After posting my 'Holley Hypothesis', I took a look at some numbers and it's safe to say the speculation can cease there.

The larger problem for James Marlow - aside from Denise Freeman snagging 400-plus votes in Athens-Clarke County and Paul Broun running much stronger than folks anticipated - was that Democratic voters didn't make it to the polls in the Augusta area.

During last year's general election between Charlie Norwood and Terry Holley, the former captured Augusta-Richmond County by a 12,608-to-7,212 count and Columbia County by a 24,689-to-6,643 tally. Republicans in the CSRA were more than willing to head back to the polls and cast their ballots overwhelmingly for another hometown boy done good in Jim Whitehead.

In Augusta-Richmond County, 4,689 voters cast ballots for Republican candidates (37 percent of those who voted in the general election), while only 1,444 voters turned out to support the Democratic ones (just 20 percent returning to the polls).

In Columbia County it was ever more astonishing as 47 percent of Republicans returned (11,396 voters) compared to just 28 percent for Democrats (1,903 voters). The GOTV effort of the Augusta area Republicans trumped that of the Athens-Clarke County Democrats who sent 4,511 voters to the polls (33 percent of the 13,486 who backed Holley last year).
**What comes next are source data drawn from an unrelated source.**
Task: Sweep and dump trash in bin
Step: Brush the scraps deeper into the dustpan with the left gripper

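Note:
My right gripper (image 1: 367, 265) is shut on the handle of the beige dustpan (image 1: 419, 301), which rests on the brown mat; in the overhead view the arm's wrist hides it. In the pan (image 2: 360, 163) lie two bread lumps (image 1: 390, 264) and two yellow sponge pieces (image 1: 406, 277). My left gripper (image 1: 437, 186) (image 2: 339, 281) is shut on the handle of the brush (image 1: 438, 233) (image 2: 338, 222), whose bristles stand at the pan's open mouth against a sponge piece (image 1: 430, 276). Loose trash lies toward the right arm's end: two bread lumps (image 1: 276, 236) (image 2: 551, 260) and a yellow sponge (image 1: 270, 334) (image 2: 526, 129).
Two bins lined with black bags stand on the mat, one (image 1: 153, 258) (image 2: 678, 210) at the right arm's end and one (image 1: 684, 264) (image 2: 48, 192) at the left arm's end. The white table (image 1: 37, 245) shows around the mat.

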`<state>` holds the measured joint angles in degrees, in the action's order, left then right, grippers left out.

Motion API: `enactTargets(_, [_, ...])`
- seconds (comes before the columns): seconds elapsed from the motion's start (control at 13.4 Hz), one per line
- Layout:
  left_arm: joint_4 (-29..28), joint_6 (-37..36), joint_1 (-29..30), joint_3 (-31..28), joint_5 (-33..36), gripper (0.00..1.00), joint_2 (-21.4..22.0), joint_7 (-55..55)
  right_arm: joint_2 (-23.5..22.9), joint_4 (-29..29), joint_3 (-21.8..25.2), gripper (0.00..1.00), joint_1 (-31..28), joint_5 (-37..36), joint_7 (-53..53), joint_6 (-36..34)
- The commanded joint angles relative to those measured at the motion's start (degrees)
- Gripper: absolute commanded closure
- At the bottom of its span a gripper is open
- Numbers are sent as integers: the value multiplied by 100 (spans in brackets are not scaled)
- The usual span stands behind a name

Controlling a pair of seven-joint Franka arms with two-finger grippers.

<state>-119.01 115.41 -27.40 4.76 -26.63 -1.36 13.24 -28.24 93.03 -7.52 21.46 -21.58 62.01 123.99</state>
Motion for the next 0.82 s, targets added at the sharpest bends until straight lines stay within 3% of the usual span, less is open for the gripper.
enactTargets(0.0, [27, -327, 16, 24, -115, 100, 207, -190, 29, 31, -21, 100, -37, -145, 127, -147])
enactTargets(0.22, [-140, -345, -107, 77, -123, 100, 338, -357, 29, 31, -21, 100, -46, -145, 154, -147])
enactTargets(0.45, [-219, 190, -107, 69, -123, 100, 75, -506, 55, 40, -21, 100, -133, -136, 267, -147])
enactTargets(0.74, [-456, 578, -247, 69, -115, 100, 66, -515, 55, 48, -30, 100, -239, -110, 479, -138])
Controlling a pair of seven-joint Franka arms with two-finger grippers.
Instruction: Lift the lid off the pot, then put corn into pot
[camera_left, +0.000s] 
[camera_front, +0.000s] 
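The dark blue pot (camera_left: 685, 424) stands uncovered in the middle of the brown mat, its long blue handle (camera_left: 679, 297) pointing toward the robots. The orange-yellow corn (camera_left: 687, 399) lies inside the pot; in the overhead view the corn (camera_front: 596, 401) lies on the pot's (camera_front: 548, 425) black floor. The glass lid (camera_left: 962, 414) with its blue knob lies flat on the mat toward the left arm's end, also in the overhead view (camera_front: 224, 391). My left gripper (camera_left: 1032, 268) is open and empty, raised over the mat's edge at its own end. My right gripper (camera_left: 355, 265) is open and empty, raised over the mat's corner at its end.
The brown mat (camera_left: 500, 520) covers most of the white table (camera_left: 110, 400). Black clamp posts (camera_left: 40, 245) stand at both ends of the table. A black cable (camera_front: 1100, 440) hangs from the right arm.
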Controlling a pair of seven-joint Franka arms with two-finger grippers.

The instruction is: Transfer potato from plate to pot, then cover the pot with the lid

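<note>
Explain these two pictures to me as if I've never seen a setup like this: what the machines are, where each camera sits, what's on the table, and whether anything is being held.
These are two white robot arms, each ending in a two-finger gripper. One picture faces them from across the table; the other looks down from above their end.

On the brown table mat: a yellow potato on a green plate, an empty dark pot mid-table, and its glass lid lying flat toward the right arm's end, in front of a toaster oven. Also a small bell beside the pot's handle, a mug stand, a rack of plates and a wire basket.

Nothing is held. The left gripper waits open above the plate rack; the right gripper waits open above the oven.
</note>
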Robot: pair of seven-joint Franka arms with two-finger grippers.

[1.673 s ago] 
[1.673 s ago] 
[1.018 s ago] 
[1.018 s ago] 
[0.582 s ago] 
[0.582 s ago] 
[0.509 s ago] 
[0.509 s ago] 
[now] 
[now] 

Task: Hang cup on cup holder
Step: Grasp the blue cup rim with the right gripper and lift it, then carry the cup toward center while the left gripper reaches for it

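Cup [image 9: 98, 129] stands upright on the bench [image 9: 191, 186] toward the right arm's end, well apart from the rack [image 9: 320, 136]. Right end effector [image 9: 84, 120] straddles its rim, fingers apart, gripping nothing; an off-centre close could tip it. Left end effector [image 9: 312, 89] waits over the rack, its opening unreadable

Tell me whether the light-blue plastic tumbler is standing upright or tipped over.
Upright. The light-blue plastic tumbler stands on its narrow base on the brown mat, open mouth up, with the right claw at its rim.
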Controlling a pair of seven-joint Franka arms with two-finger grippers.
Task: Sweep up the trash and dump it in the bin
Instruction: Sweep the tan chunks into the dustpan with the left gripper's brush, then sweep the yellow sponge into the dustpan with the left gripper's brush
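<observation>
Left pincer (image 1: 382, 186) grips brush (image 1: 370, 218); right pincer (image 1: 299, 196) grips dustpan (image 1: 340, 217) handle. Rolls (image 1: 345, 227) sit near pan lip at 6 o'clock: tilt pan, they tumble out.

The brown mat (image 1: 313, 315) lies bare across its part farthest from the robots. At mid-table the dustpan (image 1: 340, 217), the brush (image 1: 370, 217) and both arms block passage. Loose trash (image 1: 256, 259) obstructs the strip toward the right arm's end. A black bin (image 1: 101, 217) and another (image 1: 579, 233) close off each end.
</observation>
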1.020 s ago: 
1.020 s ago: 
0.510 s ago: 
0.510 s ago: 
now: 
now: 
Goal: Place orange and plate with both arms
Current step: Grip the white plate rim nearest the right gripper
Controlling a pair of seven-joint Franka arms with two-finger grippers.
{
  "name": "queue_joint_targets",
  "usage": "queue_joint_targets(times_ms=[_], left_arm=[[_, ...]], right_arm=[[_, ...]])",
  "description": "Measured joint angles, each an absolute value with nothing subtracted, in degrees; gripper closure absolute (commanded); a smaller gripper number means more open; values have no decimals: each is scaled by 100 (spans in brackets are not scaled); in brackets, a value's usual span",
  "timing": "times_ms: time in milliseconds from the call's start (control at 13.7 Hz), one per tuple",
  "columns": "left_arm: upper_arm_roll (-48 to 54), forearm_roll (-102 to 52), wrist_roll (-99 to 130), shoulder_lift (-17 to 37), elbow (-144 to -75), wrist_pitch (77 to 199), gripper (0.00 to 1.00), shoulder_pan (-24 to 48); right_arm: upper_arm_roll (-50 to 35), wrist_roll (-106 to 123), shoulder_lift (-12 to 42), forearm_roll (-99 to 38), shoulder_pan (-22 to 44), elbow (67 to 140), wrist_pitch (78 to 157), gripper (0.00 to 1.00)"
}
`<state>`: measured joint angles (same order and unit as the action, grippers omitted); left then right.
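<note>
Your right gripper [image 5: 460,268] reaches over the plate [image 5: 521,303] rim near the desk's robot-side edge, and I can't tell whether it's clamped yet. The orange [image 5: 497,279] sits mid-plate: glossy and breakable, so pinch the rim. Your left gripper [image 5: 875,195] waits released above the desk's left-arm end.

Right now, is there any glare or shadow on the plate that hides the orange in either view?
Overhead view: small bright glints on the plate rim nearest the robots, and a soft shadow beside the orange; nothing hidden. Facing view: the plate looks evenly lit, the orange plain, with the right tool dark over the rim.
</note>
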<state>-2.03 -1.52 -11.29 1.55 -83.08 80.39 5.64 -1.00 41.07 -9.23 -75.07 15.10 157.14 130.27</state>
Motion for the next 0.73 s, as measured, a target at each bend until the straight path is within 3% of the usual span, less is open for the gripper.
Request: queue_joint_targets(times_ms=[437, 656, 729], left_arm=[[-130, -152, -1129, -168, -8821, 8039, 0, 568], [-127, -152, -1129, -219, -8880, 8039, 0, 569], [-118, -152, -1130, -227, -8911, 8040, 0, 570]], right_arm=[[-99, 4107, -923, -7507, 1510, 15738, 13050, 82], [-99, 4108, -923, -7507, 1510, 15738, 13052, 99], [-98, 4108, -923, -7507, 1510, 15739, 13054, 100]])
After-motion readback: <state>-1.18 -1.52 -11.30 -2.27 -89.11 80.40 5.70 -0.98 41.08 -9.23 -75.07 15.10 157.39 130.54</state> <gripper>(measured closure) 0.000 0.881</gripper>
McDuffie County, Holley's home base, reported strong numbers for return voters with 41 percent of Democrats returning, though that was still bested by 45 percent of repeat Republican voters.

1 Comments:

Anonymous Anonymous said...

Or maybe it was the haughty, presumptive attitude of the Democrats, simply *assuming* that becuase they are Democrats and are so much better than everyone else, that their candidate would of course make it into the runoff.